In a recent study, Saqr and colleagues (2024) investigated the relations of situated attainment task-value (personal importance of the task) and momentary happiness using data from 107 German university students who completed five daily experience sampling surveys over eight days. A correlational analysis across the sample found support for predictions of Situated Expectancy Value Theory (SEVT; Wigfield & Eccles, 2020) with a positive and significant regression coefficient (beta=.46) between task value and happiness. However, when the researchers conducted a person-centered analysis, they identified two distinct groups of participants that differed in this relationship. Whereas the coefficient in the sizable group of 91 participants was positive and high (beta=1.07), the coefficient in a small group of 16 participants was negative and high (beta=-1.72). Furthermore, when the researchers fitted a regression model for the data of each student in the sample, they found tremendous heterogeneity of coefficients, ranging from negative (beta=-.50) to positive (beta=.57), with negative coefficients among 33 students and positive coefficients among 69 students.

These findings correspond with those from other recent studies (Kaplan et al., 2019; Martin et al., 2015; Saqr & López-Pernas, 2024) that point to consequential discrepancies between findings from the prevalent, inter-individual, analytical methods and those from idiographic methods that find relations to vary greatly between individuals in both valence and magnitude (Molnaar & Cambpell, 2009). Together, the findings highlight the ecological fallacy of deriving inferences about individuals from group level data, and support Hilpert & Marchand’s (2018) proposition that the role, strength, and direction of effects likely vary among people and from context to context.

Moreover, the findings correspond with assumptions of complexity perspectives on motivation, engagement, and SRL that relations of any two variables at the level of the individual are not independent from the other variables involved in that person’s experience. Complexity perspectives that emphasize the “interaction dominance” nature of phenomena call for conceptualizing them as reflecting the interdependence of multiple factors that interact continuously to give rise to nonlinear patterns that differ between and within individuals (Bullock, 2022; Garner & Russell, 2016; Kaplan et al., 2012; Linnenbrink-Garcia, 2023; Marchand & Hilpert, 2024).
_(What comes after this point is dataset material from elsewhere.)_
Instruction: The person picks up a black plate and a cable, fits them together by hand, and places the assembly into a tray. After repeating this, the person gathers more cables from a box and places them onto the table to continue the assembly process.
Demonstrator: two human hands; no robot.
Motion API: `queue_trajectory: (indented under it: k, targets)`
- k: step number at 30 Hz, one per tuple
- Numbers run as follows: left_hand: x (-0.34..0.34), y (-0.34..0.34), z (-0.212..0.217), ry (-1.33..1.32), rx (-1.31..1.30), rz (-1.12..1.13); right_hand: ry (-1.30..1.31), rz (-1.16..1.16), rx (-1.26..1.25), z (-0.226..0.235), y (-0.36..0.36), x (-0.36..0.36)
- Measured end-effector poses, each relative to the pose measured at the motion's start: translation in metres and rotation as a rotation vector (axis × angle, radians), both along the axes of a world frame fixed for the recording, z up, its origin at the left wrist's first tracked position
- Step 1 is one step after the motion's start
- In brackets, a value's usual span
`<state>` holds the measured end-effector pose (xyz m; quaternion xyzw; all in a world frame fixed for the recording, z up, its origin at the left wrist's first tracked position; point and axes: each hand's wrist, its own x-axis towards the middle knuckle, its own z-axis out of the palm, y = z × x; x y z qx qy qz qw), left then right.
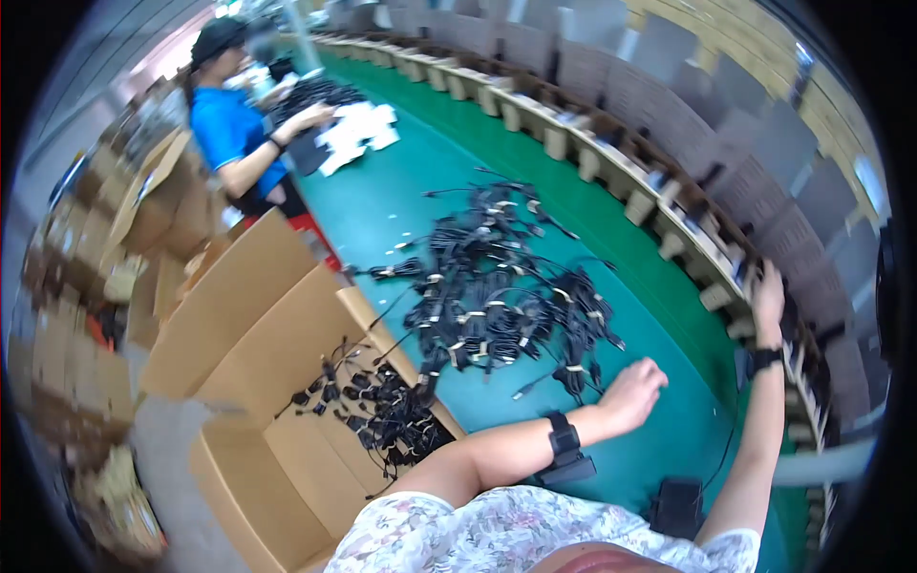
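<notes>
A large pile of bundled black cables [497,296], tied with pale ties, lies on the green table. Just right of its near end, my left hand [634,393] hangs over the tabletop with curled fingers and nothing visible in them. On the far right, my right hand [767,298] reaches to the edge of a long row of open cartons [755,196]. Its fingers are bent around something dark at a carton's opening, too blurred and covered to name. Each wrist wears a black band with a small device.
A big open cardboard box [315,458] with more black cables [387,411] stands at the table's left edge. Farther up, a person in a blue shirt [224,129] handles white sheets [358,134]. A black case [676,508] with a cord lies near my body. Stacked cartons [72,353] fill the left.
</notes>
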<state>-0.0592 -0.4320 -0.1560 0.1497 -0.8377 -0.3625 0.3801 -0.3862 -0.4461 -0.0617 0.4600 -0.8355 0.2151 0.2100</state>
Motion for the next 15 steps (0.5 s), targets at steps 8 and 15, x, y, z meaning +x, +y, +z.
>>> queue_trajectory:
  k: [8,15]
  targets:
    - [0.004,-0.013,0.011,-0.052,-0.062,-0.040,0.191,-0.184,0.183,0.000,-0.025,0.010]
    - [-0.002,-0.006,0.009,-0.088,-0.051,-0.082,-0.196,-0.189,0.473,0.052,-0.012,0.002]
Studying phenomena as complex requires re-imagining prevalent “component dominant” representations into “interaction dominant” representations (Hilpert & Marchand, 2018). This re-imagining involves incorporating assumptions that include: (1) interdependence of the variables in a phenomenon’s conceptual system; (2) variability and non-linearity of the variables’ relations; (3) personal and context dependency of the variable’ relations. Figure 1 presents a schematic illustration that can be used as a scaffold for re-drawing a component-dominant representation of the expectancy-value motivational system as an interaction-dominant representation of that phenomenon (cf. Kaplan et al., 2019).

This workshop will use worked examples and scaffolds with the aim to support researchers in:
(1) Re-imagining a preferred phenomenon by creating or refining a complexity-informed, interaction-dominant theoretical model.
(2) Conceptualizing a study that uses quantitative or qualitative methods to capture its complexity.